1. Use the ability of all Gromacs programs to write output in alternative formats, e.g.: genbox –cp box.gro –cs spc216.gro –p topol.top –o solvated.pdb 2. Use the Gromacs editconf program to convert it (use -h to get help on the options): editconf -f solvated.gro -o solvated.pdb If you just use the commands like this, the resulting structure might look a bit strange, with water in a rectangular box even if the system is triclinic/octahedron/dodecahedron. This is actually fine, and depends on the algorithms used to add the water combined with periodic boundary conditions. However, to get a beautiful-looking unit cell you can try the commands (backslash means the entire command should be on a single line): trjconv -s solvated.gro -f solvated.gro -o solv_triclinic.pdb \ -pbc inbox -ur tric trjconv -s solvated.gro -f solvated.gro -o solv_compact.pdb \ -pbc inbox -ur compact We’re not going to tell you what they do - play around and use the -h option to learn more :-)

Running energy minimization The added hydrogens and broken hydrogen bond network in water would lead to quite large forces and structure distortion if molecular dynamics was started immediately. To remove these forces it is necessary to first run a short energy minimization. The aim is not to reach any local energy minimum, so e.g. 200 to 500 steps of steepest descent works very well as a stable rather than maximally efficient minimization. Nonbonded interactions and other settings are specified in a parameter file (em.mdp); it is only necessary to specify parameters where we deviate from the default value, for example: ------em.mdp-----integrator = steep nsteps = 200 nstlist = 10 rlist = 1.0 coulombtype = pme rcoulomb = 1.0 vdw-type = cut-off rvdw = 1.0 nstenergy = 10 -----------------Comments on the parameters used: We choose a standard cut-off of 1.0 nm, both for the neighborlist generation and the coulomb and Lennard-Jones interactions. nstlist=10 means it is updated at least every 10 steps, but for energy minimization it will usually be every step. Energies and other statistical data are stored every 10 steps (nstenergy), and we have chosen the more expensive Particle-Mesh-Ewald summation for electrostatic interactions.
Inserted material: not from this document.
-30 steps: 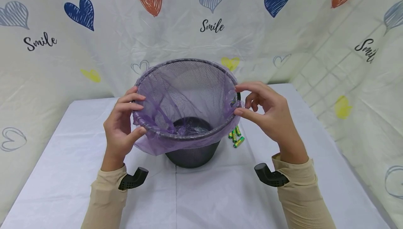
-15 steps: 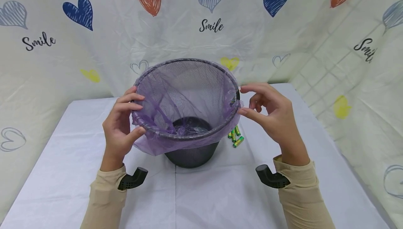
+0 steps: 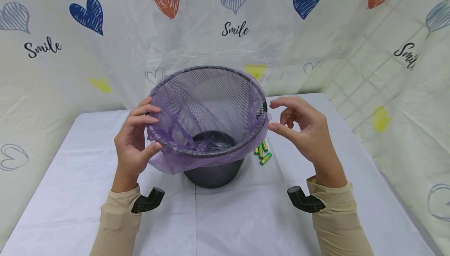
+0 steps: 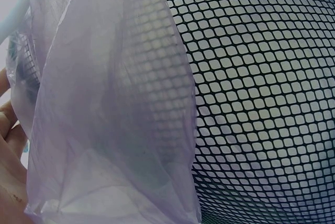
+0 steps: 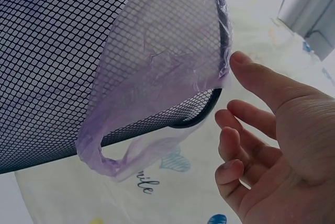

The treatment of nonbonded interactions is frequently bordering to religion. One camp advocates standard cutoffs are fine, another swears by switched-off interactions, while the third wouldn’t even consider anything but PME. One argument in this context is that ‘true’ interactions should conserve energy, which is violated by sharp cut-offs since the force is no longer the exact derivative of the potential. On the other hand, just because an interaction conserves energy doesn’t mean it describes nature accurately. In practice, the difference is most pronounced for systems that are very small or with large charges, but the key lesson is

really that it is a trade-off. PME is great, but also clearly slower than cut-offs. Longer cut-offs are always better than short ones (but slower), and while switched interactions improve energy conservation they introduce artificially large forces. Using PME is the safe option, but if that’s not fast enough it is worth investigating reaction-field or cut-off interactions. It is also a good idea to check and follow the recommended settings for the force field used. GROMACS uses a separate preprocessing program grompp to collect parameters, topology, and coordinates into a single run input file (e.g. em.tpr) from which the simulation is then started (this makes it easier to prepare a run on your workstation but run it on a separate supercomputer). As we just said, the command grompp prepares run input files. You will need to provide it with the parameter file above, the topology, a set of coordinates, and give the run input file some name (otherwise it will get the default topol.tpr name). The program to actually run the energy minimization is mdrun - this is the very heart of Gromacs. mdrun has a really smart shortcut flag called “deffnm” to use a string you provide (e.g. “em”) as the default name for all options. If you want to get some status update during the run it is also smart to turn on the verbosity flag (guess the letter, or consult the documentation). The minimization should finish in a couple of minutes.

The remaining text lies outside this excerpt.